**Data in this exercise:**
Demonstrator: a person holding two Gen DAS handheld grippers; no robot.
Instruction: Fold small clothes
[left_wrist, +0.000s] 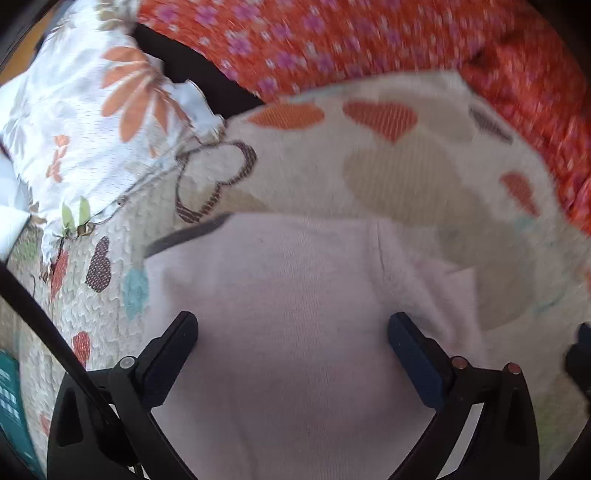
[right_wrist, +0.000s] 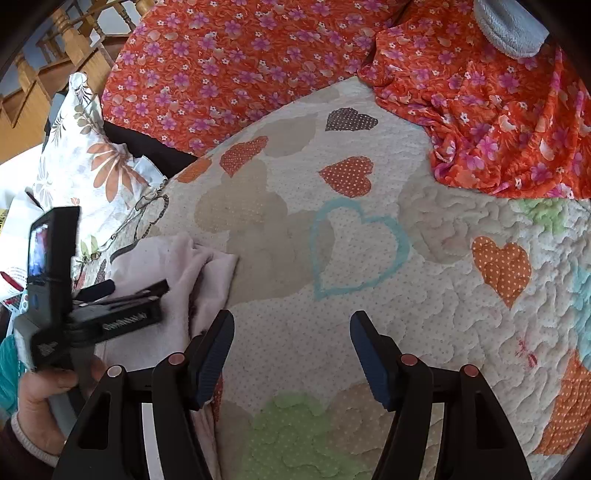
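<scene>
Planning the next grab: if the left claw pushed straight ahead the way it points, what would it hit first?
Most likely the pale pink garment lying under the open left claw, though the gap is hard to judge.

The right gripper (right_wrist: 291, 350) hangs over the heart-patterned quilt (right_wrist: 424, 229), jaws apart with only quilt between them. Left of the quilt's blue heart outline (right_wrist: 356, 251) lies a pale pink garment (right_wrist: 177, 258). Over the garment's left part sits the left gripper (right_wrist: 122, 291), held by a hand (right_wrist: 44, 398). Beyond the quilt lies orange flowered cloth (right_wrist: 221, 55).

Likely a home bedroom, heart-patterned quilt (right_wrist: 424, 229), floral pillow (right_wrist: 99, 162)
</scene>
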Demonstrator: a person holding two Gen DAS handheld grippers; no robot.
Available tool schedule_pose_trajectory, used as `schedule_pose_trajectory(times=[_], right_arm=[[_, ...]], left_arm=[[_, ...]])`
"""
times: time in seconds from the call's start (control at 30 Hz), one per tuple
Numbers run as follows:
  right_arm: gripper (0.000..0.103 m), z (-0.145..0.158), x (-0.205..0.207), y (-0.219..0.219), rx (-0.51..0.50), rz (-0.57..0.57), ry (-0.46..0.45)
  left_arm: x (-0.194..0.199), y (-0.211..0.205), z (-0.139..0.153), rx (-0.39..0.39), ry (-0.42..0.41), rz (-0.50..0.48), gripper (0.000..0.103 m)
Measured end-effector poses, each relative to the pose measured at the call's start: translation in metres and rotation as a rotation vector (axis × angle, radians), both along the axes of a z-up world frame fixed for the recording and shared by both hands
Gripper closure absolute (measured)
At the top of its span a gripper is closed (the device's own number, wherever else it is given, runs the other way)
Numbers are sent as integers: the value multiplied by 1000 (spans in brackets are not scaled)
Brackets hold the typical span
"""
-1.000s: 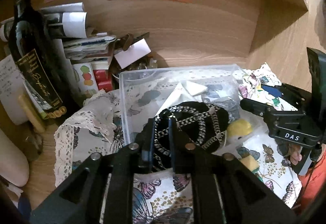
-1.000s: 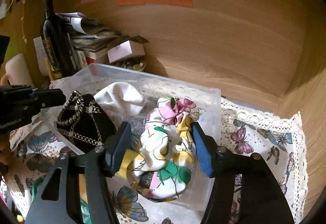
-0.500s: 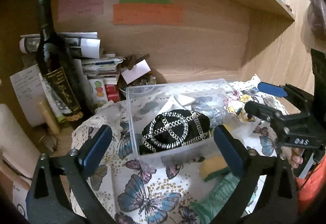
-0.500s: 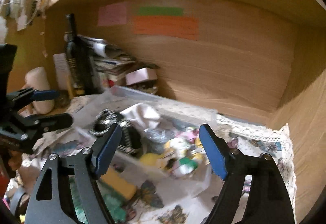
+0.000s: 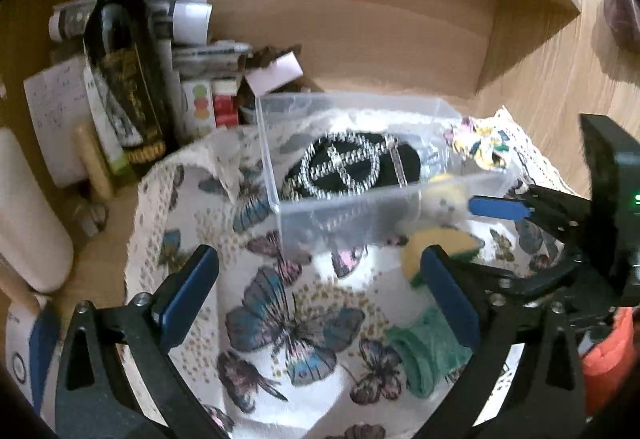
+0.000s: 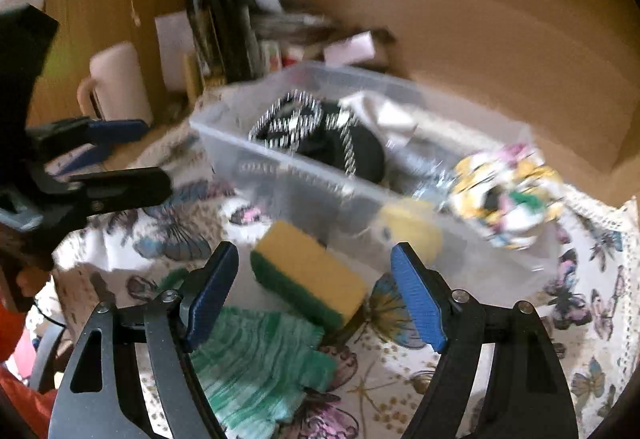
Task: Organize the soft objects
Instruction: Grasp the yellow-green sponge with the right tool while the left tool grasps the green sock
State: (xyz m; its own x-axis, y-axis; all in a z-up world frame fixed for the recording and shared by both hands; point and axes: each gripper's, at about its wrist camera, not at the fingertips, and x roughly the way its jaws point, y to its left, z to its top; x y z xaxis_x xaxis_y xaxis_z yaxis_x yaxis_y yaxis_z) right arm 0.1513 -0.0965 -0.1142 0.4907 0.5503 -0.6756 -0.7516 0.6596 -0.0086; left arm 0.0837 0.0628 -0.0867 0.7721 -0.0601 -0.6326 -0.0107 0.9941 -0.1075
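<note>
A clear plastic bin (image 5: 280,143) (image 6: 240,151) on the butterfly cloth holds a black pouch with silver chains (image 5: 352,167) (image 6: 320,135), a floral scrunchie (image 6: 504,195) (image 5: 480,145), a white cloth (image 6: 384,111) and a yellow soft item (image 6: 408,223). A yellow-green sponge (image 6: 308,275) (image 5: 440,247) and a green cloth (image 6: 256,363) (image 5: 424,355) lie in front of the bin. My left gripper (image 5: 320,295) is open and empty over the cloth. My right gripper (image 6: 316,299) is open, straddling the sponge from just above.
A wine bottle (image 5: 124,51) (image 6: 212,11), stacked papers and small boxes (image 5: 188,39) stand behind the bin against the wooden back wall. A white mug (image 6: 116,83) stands at the left. The butterfly tablecloth (image 5: 292,323) covers the surface.
Both grippers let go of the black pouch and the scrunchie in the bin, opened and pulled back. The right gripper has dropped toward the sponge.
</note>
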Motion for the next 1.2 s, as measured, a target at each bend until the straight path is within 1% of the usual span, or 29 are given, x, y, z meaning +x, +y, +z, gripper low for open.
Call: schedule_pose_trajectory(times=[0.07, 0.13, 0.17, 0.23, 0.3, 0.37, 0.5, 0.6, 0.73, 0.8, 0.83, 0.87, 0.9, 0.93, 0.97, 1.0, 1.07, 1.1, 1.13, 1.2], right_arm=[[28, -10, 6, 6, -21, 16, 37], [44, -18, 12, 9, -42, 21, 80], [46, -20, 14, 9, -42, 31, 101], [48, -16, 11, 5, -23, 27, 85], [50, -10, 6, -1, -11, 5, 44], [51, -3, 0, -11, 9, -19, 12], [51, 12, -9, -38, 67, -65, -20], [51, 18, -17, -65, 101, -109, -28], [51, 18, -23, -85, 133, -152, -14], [51, 16, -25, -92, 152, -165, 2], [51, 14, -25, -96, 161, -166, 11], [51, 10, -25, -96, 167, -170, 24], [51, 8, -26, -97, 168, -173, 29], [51, 6, -28, -97, 168, -175, 31], [51, 4, -28, -97, 169, -176, 35], [51, 3, -29, -96, 171, -175, 37], [51, 2, -31, -96, 179, -172, 43], [51, 2, -32, -95, 184, -170, 44], [51, 2, -32, -95, 186, -168, 43], [51, 5, -34, -93, 187, -167, 29]], left_arm=[[-3, -2, -5, -15, 15, -8, 1], [-6, -5, -9, -19, 28, -14, 1], [-7, -7, -11, -18, 33, -18, 1], [-10, -13, -16, -9, 50, -26, 1], [-14, -21, -19, -10, 57, -44, 1], [-15, -29, -21, -8, 68, -65, 1], [-18, -51, -28, 3, 87, -122, 1], [-17, -69, -37, -15, 120, -179, 1], [-11, -89, -51, -14, 160, -223, 1], [-9, -92, -55, -23, 148, -218, 1], [-9, -92, -55, -19, 138, -221, 3], [-9, -94, -55, -14, 133, -231, 11], [-9, -95, -55, -4, 128, -228, 16], [-10, -96, -54, -2, 126, -233, 23], [-11, -97, -54, -7, 125, -245, 34], [-11, -97, -54, -13, 125, -257, 40], [-12, -98, -51, -25, 127, -277, 69], [-11, -97, -50, -39, 133, -287, 76], [-10, -96, -50, -58, 142, -299, 79], [-11, -94, -46, -53, 134, -285, 81]])
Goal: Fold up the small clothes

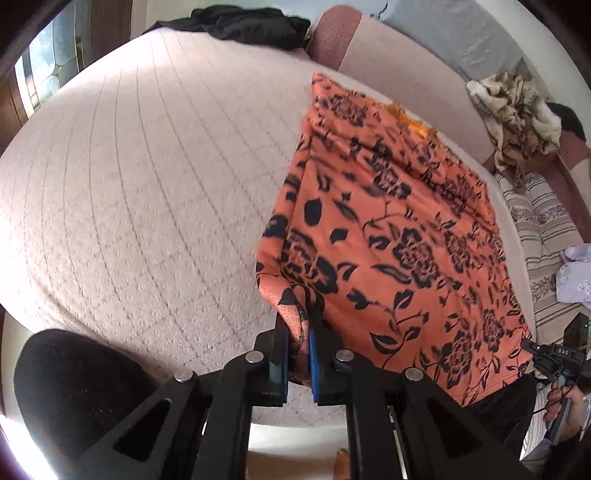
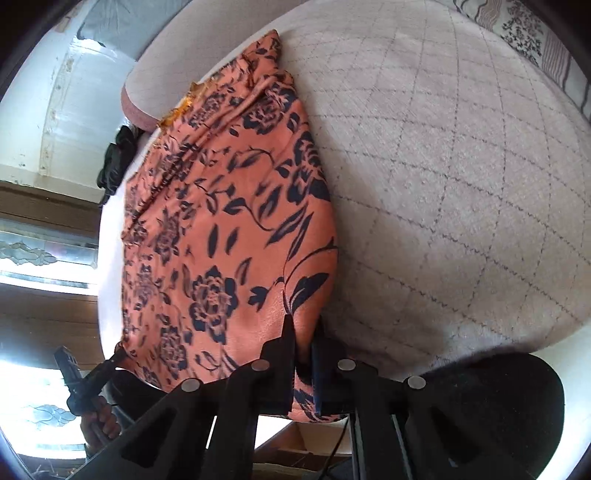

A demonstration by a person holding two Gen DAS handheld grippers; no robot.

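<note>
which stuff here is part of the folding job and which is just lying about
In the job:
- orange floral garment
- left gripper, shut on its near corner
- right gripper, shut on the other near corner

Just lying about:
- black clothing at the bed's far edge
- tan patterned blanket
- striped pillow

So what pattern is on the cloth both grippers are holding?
Orange cloth with dark navy-black flowers and leaves; the left wrist view shows it best.
</note>
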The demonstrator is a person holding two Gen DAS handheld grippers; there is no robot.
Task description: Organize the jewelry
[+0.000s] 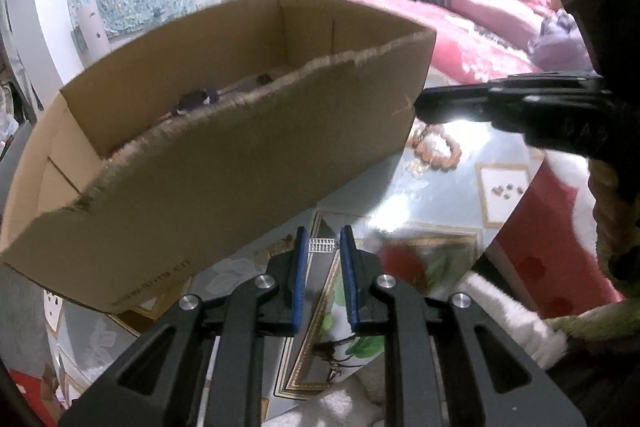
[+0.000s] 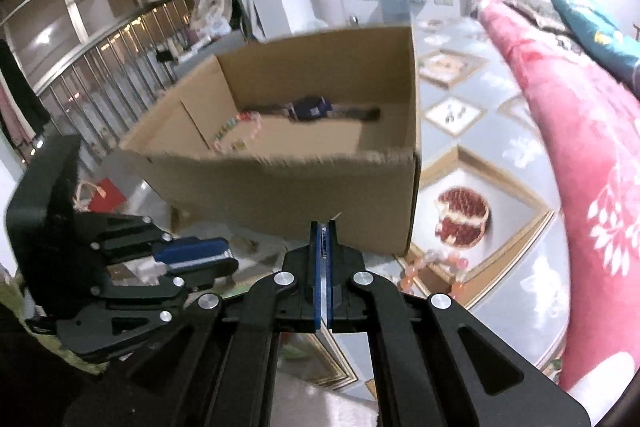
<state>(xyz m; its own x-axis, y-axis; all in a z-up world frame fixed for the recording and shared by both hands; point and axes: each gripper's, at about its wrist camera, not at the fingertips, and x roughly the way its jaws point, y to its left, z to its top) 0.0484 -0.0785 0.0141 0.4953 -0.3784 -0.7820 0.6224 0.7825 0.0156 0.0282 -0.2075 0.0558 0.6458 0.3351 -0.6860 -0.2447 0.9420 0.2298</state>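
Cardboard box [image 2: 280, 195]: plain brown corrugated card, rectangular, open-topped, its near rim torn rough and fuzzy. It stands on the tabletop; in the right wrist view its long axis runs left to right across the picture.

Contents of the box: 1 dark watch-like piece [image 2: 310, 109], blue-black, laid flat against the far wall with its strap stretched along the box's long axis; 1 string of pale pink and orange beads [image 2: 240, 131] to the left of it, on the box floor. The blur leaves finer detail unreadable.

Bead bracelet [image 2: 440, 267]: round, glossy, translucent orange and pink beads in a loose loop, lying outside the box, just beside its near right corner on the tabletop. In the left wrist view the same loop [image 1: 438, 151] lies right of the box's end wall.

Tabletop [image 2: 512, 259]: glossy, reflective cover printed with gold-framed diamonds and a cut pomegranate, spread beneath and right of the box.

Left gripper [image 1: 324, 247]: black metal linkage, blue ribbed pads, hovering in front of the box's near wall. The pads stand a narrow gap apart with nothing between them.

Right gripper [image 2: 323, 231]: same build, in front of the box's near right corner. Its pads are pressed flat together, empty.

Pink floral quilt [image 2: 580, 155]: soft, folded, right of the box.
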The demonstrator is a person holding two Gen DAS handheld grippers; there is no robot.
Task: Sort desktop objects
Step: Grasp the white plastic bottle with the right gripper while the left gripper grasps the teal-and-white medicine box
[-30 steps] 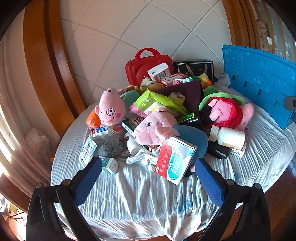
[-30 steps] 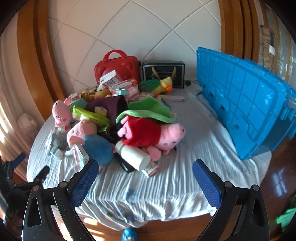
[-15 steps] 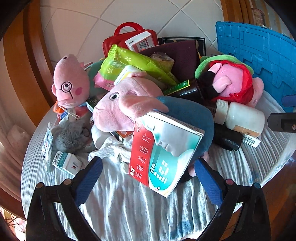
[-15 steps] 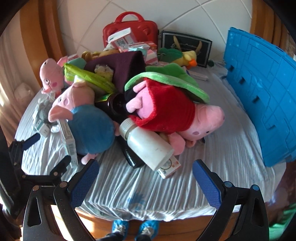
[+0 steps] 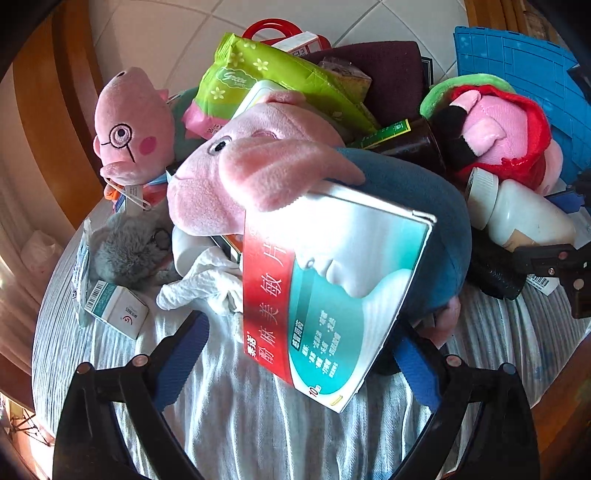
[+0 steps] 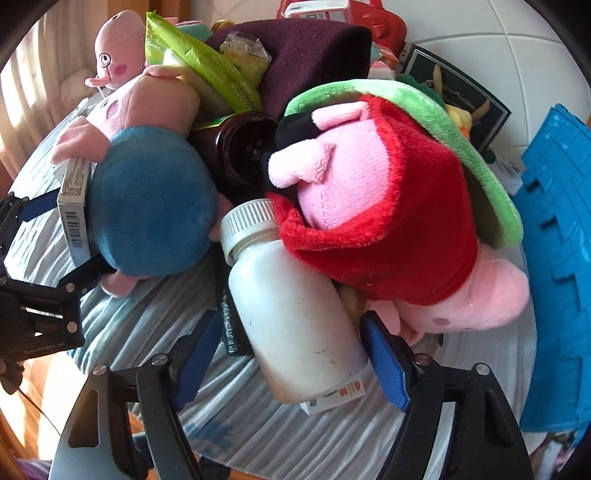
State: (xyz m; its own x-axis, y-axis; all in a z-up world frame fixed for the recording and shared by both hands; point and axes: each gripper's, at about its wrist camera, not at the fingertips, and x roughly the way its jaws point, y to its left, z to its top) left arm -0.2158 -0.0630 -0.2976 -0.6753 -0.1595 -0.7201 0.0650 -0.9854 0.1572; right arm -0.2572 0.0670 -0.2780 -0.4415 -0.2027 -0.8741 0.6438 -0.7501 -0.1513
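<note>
A pile of toys and medicine packs lies on a round table with a striped cloth (image 5: 258, 424). My left gripper (image 5: 301, 354) is open, its fingers on either side of a red, white and teal medicine box (image 5: 332, 295) that leans on a pig plush with a blue body (image 5: 417, 206). My right gripper (image 6: 291, 354) is open around a white plastic bottle (image 6: 295, 317) with a ribbed cap, lying on its side against a pig plush in a red dress (image 6: 388, 221). The box edge (image 6: 74, 206) and blue plush (image 6: 147, 199) also show in the right wrist view.
A blue crate (image 6: 554, 258) stands on the right. A green wipes pack (image 5: 266, 81), dark red cloth (image 5: 388, 70), brown jar (image 6: 243, 147), pink pig plush with glasses (image 5: 129, 125), grey plush (image 5: 129, 251), small white-green box (image 5: 114, 306) and red case (image 6: 332, 11) crowd the pile.
Both grippers have moved forward into the pile. The left one now brackets the medicine box and the right one now brackets the white bottle. Both stay open.
</note>
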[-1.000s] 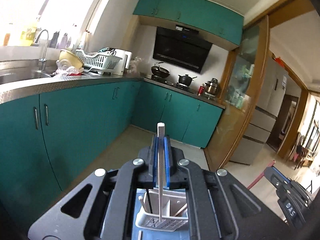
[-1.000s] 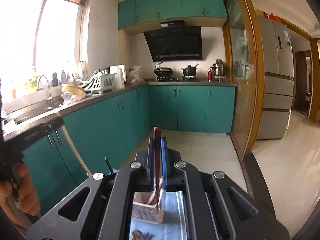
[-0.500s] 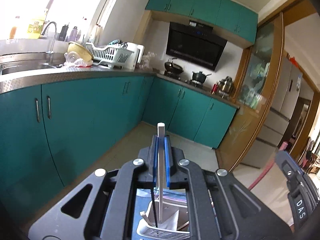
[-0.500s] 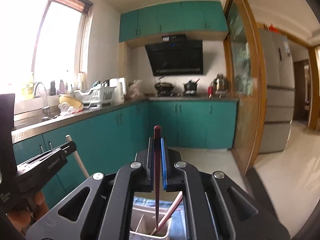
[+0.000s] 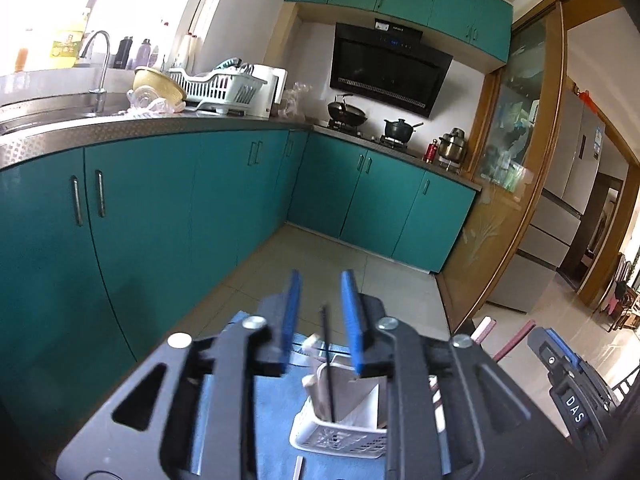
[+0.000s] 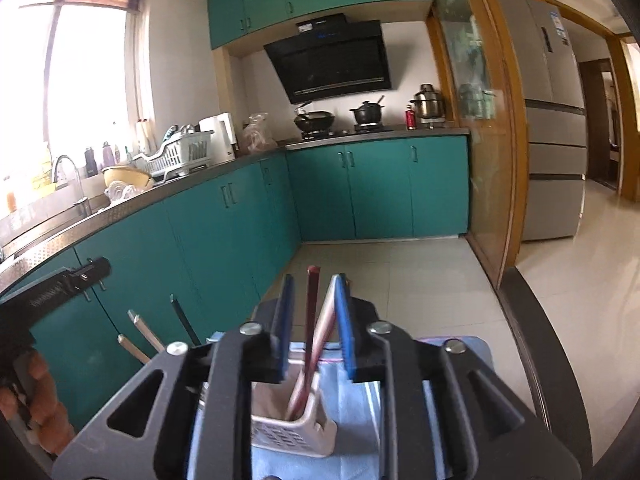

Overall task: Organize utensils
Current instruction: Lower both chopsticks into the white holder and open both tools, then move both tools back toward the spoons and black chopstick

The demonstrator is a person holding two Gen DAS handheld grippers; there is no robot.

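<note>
Blue-padded, both claws hang spread and empty above white utensil baskets: the left claw over a black chopstick, the right claw over pink-red chopsticks.

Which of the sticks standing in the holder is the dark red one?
The upright chopstick between the right gripper's open fingers; the pink one leans beside it.

Below my left gripper a holder on the cloth, chopstick in it, counter far left
</note>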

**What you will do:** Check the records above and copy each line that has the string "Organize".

**Solution to the problem:**
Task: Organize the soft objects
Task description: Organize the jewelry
Overall task: Organize utensils

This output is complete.